The Wetlands Program is involved in many areas of Natural Resources other than simply on the ground activities, though that is the nucleus of the Program. We are also active in starting what we call the DATA-NODE project, which has the long range goal of building a data base which will include data from the entire Natural Resources Department (NRD). This DATA-Node will centralize all the data from each program within NRD pertaining to water, period. Once this is up and running a program will be able to access it and obtain all the information pertaining to any water body on the Reservation. An example might be Mission Creek, the Fisheries Program will be able to obtain data from this site gathered from Wildlife, Wetlands, Shoreline Protection, etc., as will any other Program within the Tribe.
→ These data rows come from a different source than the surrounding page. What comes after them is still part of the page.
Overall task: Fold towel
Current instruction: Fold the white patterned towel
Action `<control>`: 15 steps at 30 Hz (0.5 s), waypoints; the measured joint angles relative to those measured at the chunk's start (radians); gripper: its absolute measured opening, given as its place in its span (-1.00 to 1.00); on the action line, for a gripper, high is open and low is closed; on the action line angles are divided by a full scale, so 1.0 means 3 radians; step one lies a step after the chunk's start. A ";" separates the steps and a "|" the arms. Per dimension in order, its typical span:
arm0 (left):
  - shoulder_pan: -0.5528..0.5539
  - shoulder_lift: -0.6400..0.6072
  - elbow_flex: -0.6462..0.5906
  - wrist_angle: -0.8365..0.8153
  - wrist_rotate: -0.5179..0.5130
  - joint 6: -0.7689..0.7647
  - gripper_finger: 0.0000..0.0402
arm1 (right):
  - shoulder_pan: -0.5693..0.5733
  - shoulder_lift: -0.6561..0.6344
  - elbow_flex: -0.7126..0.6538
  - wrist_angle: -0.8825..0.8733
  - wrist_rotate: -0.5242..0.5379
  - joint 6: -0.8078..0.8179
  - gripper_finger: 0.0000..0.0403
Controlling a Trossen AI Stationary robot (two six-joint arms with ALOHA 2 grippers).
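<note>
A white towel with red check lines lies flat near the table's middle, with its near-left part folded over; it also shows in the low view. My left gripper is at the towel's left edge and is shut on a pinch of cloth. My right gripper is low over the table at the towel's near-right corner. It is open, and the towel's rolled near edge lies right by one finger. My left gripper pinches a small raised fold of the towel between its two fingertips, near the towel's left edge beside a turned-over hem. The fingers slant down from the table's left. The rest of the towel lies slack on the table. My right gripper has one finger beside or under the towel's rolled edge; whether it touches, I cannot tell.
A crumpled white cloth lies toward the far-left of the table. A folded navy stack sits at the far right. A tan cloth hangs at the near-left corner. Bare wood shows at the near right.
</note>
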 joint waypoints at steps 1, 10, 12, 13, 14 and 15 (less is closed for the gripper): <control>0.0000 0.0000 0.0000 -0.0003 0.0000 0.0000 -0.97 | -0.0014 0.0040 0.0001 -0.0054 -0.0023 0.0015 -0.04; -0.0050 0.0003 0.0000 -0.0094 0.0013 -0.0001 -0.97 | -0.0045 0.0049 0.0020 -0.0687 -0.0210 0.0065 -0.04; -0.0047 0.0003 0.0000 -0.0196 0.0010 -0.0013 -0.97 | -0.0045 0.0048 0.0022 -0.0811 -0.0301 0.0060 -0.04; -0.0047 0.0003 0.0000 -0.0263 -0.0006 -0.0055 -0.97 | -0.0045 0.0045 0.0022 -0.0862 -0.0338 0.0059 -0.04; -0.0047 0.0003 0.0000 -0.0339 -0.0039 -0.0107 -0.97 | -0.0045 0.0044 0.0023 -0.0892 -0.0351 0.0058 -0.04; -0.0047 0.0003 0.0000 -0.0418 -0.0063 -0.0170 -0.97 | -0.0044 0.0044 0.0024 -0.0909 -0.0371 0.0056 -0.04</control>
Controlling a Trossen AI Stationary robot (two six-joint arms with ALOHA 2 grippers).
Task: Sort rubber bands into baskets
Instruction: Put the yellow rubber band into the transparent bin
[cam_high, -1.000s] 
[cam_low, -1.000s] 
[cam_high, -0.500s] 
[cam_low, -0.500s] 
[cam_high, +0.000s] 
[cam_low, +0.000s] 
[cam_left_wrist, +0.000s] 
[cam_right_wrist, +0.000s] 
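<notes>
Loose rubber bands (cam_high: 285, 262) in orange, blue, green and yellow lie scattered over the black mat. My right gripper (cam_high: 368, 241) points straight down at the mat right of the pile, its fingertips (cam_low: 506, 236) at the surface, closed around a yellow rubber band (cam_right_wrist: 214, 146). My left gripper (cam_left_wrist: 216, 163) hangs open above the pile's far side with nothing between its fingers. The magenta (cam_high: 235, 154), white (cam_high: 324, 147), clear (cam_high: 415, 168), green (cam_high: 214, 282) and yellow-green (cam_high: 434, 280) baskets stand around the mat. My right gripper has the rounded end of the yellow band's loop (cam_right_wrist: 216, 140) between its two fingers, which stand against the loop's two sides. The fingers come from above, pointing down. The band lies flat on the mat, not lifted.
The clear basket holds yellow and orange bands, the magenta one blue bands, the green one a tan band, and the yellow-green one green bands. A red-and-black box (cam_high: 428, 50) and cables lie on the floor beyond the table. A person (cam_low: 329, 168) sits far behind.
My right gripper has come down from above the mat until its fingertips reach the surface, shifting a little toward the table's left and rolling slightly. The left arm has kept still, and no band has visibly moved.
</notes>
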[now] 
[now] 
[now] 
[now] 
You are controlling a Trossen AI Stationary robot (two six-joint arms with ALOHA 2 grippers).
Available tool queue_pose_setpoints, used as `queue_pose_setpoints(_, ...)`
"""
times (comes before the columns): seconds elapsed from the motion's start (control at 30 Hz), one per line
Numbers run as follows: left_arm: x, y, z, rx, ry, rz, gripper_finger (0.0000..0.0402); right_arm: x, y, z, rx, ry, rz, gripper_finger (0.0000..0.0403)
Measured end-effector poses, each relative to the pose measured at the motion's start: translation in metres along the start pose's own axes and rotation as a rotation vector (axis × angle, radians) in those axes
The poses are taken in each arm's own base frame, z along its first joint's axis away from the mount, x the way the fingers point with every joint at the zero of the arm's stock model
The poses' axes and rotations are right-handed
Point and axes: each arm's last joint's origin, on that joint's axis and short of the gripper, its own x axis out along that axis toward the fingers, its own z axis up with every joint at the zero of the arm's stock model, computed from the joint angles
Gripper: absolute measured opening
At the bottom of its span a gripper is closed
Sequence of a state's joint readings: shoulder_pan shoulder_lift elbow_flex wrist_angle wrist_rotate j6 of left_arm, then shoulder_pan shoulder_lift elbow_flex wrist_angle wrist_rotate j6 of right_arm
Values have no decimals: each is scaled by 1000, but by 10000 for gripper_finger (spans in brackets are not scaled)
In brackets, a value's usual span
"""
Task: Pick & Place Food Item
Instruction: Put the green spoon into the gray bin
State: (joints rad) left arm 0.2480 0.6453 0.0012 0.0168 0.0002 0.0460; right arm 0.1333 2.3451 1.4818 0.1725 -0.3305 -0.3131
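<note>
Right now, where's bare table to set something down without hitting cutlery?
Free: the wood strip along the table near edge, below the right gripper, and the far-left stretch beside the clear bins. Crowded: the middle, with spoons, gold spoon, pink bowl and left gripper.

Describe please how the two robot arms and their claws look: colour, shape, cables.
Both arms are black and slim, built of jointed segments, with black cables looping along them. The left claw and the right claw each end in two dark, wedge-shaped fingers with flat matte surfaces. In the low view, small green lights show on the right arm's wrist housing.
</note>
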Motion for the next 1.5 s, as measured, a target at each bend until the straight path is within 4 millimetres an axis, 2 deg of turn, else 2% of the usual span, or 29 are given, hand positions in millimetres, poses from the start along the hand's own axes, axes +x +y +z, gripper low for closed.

The Wetlands Program continues to work with other Government entities in the fight non-native invasive aquatic weeds, on all levels, Federal, State, County, as well as City. We have begun to put together a brochure that will help everyone throughout the Reservation identify these non-native invaders as well as their native look-a-likes. Most of the non-natïve infestations have been identified in Flathead Lake, which as time passes and more boaters, fishermen, etc. use the lake it becomes more important than ever to wash their boats and trailers as they move them from one water body to the next. The past few years have brought an increase of lake users that exceeded any ones thoughts, bringing on the possibility of providing a mobile boat wash station at the largest boat launch facilities both on and possibly off the Reservation, though this is still in the earliest stages of the process. We are also in partnership with Salish Kootenai College in research of how best to manage invasive weeds around Flathead Lake, as well as throughout the entire Reservation. Hopefully the findings of this research will be adopted by other Government Agencies both on and off the Reservation.